In [1]:
import torch
import torch.nn as nn
import torch.nn.functional as F
import torch.optim as optim
import torchvision
import torchvision.transforms as transforms
import matplotlib.pyplot as plt
import numpy as np
import time
import os

In [2]:
# Device configuration
device = torch.device('cuda' if torch.cuda.is_available() else 'cpu')

In [None]:
# download the COCO dataset
!wget http://images.cocodataset.org/zips/train2017.zip
!wget http://images.cocodataset.org/zips/val2017.zip
!wget http://images.cocodataset.org/annotations/annotations_trainval2017.zip

# unzip the files
!unzip train2017.zip
!unzip val2017.zip
!unzip annotations_trainval2017.zip


In [None]:
# define the transforms
transform = transforms.Compose([
    transforms.ToTensor(),
    transforms.Resize((224, 224)),
    transforms.Normalize((0.5, 0.5, 0.5), (0.5, 0.5, 0.5))
])

# define the dataset
trainset = torchvision.datasets.CocoDetection(root='./train2017', annFile='./annotations/instances_train2017.json', transform=transform)
valset = torchvision.datasets.CocoDetection(root='./val2017', annFile='./annotations/instances_val2017.json', transform=transform)

In [None]:
# plot 9 random images from the dataset
def plot_random_images(dataset, num_cols=3, num_rows=3):
    fig, axes = plt.subplots(num_rows, num_cols, figsize=(12, 12))
    for i in range(num_rows):
        for j in range(num_cols):
            index = np.random.randint(len(dataset))
            image = dataset[index][0].numpy().transpose(1, 2, 0)
            image = (image + 1) / 2
            axes[i, j].imshow(image)
            axes[i, j].axis('off')
    plt.show()

plot_random_images(trainset)


In [None]:
# what is the size of the dataset?
print('Size of the training dataset:', len(trainset))
print('Size of the validation dataset:', len(valset))

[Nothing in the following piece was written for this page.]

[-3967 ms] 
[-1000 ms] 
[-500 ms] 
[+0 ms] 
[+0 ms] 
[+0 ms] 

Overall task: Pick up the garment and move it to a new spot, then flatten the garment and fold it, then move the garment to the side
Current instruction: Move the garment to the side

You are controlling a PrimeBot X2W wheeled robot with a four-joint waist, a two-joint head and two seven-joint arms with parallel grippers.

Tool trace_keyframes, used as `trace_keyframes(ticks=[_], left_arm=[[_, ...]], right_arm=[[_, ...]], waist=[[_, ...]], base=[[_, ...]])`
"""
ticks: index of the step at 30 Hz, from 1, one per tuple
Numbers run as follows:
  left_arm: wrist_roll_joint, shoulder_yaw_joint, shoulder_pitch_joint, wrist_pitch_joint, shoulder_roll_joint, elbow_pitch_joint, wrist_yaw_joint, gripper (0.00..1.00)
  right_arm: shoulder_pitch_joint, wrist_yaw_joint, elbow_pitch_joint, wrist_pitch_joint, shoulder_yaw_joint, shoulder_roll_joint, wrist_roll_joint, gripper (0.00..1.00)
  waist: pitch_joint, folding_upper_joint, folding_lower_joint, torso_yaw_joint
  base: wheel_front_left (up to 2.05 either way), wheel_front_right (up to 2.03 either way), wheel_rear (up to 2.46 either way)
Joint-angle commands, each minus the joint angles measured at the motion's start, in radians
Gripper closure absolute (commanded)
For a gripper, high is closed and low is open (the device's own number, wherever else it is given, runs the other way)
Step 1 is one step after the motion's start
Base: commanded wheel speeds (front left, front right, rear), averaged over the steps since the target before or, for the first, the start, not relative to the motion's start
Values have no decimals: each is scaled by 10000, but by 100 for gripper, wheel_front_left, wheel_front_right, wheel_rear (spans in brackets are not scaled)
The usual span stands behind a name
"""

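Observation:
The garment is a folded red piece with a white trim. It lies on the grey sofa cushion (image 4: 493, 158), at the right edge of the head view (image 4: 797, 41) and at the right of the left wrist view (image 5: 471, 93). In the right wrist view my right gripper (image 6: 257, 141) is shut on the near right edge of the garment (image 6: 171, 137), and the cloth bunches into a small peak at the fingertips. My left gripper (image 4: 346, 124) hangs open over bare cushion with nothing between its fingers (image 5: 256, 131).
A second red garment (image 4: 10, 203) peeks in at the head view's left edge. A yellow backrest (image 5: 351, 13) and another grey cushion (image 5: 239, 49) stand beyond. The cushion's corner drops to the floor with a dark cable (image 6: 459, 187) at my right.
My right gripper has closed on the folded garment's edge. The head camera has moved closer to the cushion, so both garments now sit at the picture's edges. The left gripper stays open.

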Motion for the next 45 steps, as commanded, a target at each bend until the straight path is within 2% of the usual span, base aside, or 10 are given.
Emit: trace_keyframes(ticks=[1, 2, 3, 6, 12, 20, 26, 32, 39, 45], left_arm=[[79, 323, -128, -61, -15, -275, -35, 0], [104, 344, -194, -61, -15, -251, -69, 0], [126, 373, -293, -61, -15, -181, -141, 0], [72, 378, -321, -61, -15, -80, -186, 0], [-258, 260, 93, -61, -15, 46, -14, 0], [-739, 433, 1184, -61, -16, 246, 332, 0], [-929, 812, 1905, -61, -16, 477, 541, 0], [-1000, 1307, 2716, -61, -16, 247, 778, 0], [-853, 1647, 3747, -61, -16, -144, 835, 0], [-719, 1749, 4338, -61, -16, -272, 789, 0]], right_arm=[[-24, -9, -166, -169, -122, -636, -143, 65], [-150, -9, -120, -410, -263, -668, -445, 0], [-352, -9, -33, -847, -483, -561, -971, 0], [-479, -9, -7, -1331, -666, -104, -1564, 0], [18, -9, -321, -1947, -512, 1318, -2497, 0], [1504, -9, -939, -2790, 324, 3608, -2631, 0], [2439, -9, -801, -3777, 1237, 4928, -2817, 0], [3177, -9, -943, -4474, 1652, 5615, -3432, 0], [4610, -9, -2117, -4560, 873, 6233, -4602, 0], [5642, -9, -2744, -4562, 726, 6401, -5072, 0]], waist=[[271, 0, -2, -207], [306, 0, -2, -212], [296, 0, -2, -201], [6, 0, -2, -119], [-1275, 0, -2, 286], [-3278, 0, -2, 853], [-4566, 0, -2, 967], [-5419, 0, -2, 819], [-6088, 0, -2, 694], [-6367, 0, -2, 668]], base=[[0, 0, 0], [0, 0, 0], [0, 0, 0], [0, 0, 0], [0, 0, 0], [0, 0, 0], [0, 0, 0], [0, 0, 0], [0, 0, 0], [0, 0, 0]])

# what is the number of classes in the dataset? 
num_of_classes = len(trainset.coco.getCatIds())
print('Number of classes in the dataset:', num_of_classes)


In [None]:
# what does the captions_train2017.json file contain?
import json
with open('./annotations/captions_train2017.json') as f:
    captions = json.load(f)
print(captions.keys())
print(captions['info'])
print(captions['licenses'])
print(captions['images'][0])
print(captions['annotations'][0])


In [None]:
# preprocess the captions
import string
from collections import Counter
import nltk
nltk.download('punkt')
nltk.download('stopwords')
from nltk.tokenize import word_tokenize

# define the punctuation and the stopwords
punctuation = string.punctuation
stopwords = nltk.corpus.stopwords.words('english')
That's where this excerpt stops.